## [WHAT THIS TASK INVOLVES]
Figure out how many lines of the listing include the string "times"; the reply is only that number.

□ □ □

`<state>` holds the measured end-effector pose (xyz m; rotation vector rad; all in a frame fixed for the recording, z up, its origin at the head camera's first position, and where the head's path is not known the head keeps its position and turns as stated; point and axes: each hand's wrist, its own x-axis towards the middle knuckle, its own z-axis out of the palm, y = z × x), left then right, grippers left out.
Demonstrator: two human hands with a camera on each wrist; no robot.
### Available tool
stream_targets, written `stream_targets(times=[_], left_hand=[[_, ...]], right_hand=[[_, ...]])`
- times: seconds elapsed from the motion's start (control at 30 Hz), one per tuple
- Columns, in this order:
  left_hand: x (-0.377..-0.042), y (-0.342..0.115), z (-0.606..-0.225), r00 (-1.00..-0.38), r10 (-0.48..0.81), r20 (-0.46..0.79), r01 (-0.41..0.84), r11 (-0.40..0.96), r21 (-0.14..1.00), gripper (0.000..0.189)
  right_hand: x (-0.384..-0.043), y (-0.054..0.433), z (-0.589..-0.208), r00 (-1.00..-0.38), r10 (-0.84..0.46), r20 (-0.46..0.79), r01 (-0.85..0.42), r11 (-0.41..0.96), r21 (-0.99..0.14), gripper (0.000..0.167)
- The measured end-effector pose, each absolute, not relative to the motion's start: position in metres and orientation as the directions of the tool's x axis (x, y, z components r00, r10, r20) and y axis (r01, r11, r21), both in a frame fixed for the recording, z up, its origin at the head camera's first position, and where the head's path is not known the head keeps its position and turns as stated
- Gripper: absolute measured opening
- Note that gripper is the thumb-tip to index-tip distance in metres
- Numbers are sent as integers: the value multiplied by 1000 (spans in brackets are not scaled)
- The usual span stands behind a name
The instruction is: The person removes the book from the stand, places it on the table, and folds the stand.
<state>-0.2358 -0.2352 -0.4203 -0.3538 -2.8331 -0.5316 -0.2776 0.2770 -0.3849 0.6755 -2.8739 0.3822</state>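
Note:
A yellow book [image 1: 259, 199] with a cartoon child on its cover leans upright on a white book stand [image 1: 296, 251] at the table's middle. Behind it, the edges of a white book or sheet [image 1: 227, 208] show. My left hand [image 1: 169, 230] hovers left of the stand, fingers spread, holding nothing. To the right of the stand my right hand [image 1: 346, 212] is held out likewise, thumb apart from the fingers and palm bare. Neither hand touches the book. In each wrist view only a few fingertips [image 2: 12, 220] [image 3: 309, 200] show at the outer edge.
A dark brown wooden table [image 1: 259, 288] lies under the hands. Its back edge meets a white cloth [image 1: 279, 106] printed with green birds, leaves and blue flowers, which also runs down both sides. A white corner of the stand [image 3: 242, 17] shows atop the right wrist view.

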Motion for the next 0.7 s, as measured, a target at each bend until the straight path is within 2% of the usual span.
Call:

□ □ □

## [WRITTEN ANSWER]
2